Quatrième de couv' : Berlin, fin des années 1920. Martha Wolg, une jeune veuve juive, vit dans les faubourgs, au milieu des jardins ouvriers et des lotissements tristes. Un soir, sa fille Ursa disparaît. Le lendemain, elle retrouve son corps inanimé dans un terrain vague : l'enfant a été violée. Quelques jours plus tard, à l'hôpital, incapable de supporter la vision de ce corps terrorisé et prostré, Martha empoisonne Ursa. Puis, pour survivre aux souvenirs et surmonter l'immonde, elle va chercher à venger son enfant. Gertrud Kolmar dresse le portrait d'une époque à travers celui d'une femme désespérée. Une fable d'une lucidité tragique qui résonne comme un prélude à la folie meurtrière du régime nazi.

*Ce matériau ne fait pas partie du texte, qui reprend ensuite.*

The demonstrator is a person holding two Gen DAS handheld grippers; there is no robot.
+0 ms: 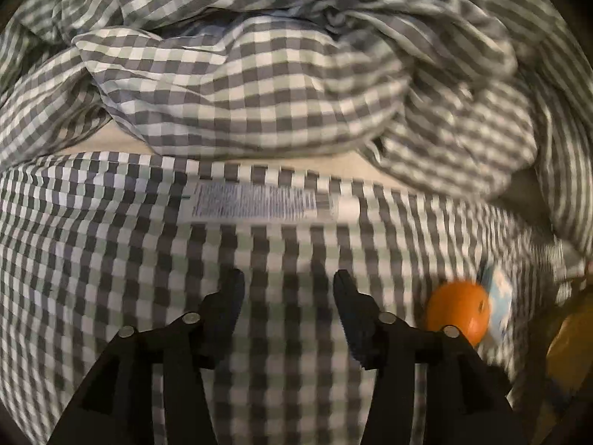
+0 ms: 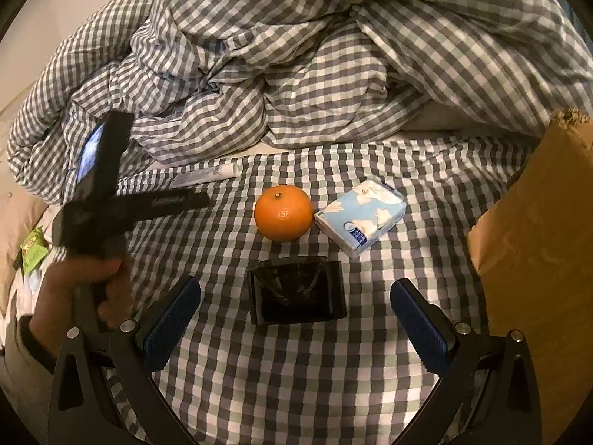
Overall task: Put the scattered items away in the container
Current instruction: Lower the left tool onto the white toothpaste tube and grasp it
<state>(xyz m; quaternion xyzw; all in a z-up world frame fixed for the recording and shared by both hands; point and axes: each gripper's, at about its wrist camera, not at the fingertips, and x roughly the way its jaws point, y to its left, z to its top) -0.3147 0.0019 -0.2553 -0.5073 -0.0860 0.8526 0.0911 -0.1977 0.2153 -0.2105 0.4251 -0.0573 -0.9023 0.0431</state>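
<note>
Checked grey-and-white bedding is covering the bed [image 2: 296, 389], with a rumpled duvet [image 2: 315, 55] piled at the far side. An orange [image 2: 283, 218] is sitting near the middle of the sheet, and a tissue pack [image 2: 361, 217] is lying just right of it, close to touching. A black box [image 2: 298, 290] is resting nearer than the orange, between the right gripper's [image 2: 296, 319] spread jaws, which are standing wide open and holding nothing. A white tube [image 2: 185, 178] is lying farther back and to the left, along the duvet's edge. A brown cardboard container [image 2: 537, 259] is standing at the right edge of the bed.

In the left wrist view, blurred by motion, the left gripper [image 1: 289, 289] is hovering over the sheet with its jaws open and empty; the tube [image 1: 270, 202] is lying crosswise beyond them, while the orange [image 1: 457, 311] and tissue pack [image 1: 498, 304] are showing to the right. In the right wrist view a hand [image 2: 85, 282] is gripping the left gripper's handle at the left.
</note>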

Acheté sur les précieuses recommandations de mon magazine fétiche Lire, j'avais commencé ce bouquin sur les chapeaux de roue. Et puis là, depuis cinq jours, je n'en ai pas lu une ligne. C'est marrant. Enfin, non pas tellement à vrai dire, ceci expliquant peut-être celà.

Je vous ferai grâce des extraits pour cette fois.

Je ne connaissais pas cette collection mais j'adore les couvertures.

A retenir : malgré mon penchant pour les larmes, toutes les histoires tristes ne sont pas bonnes à lire... ni à écrire d'ailleurs.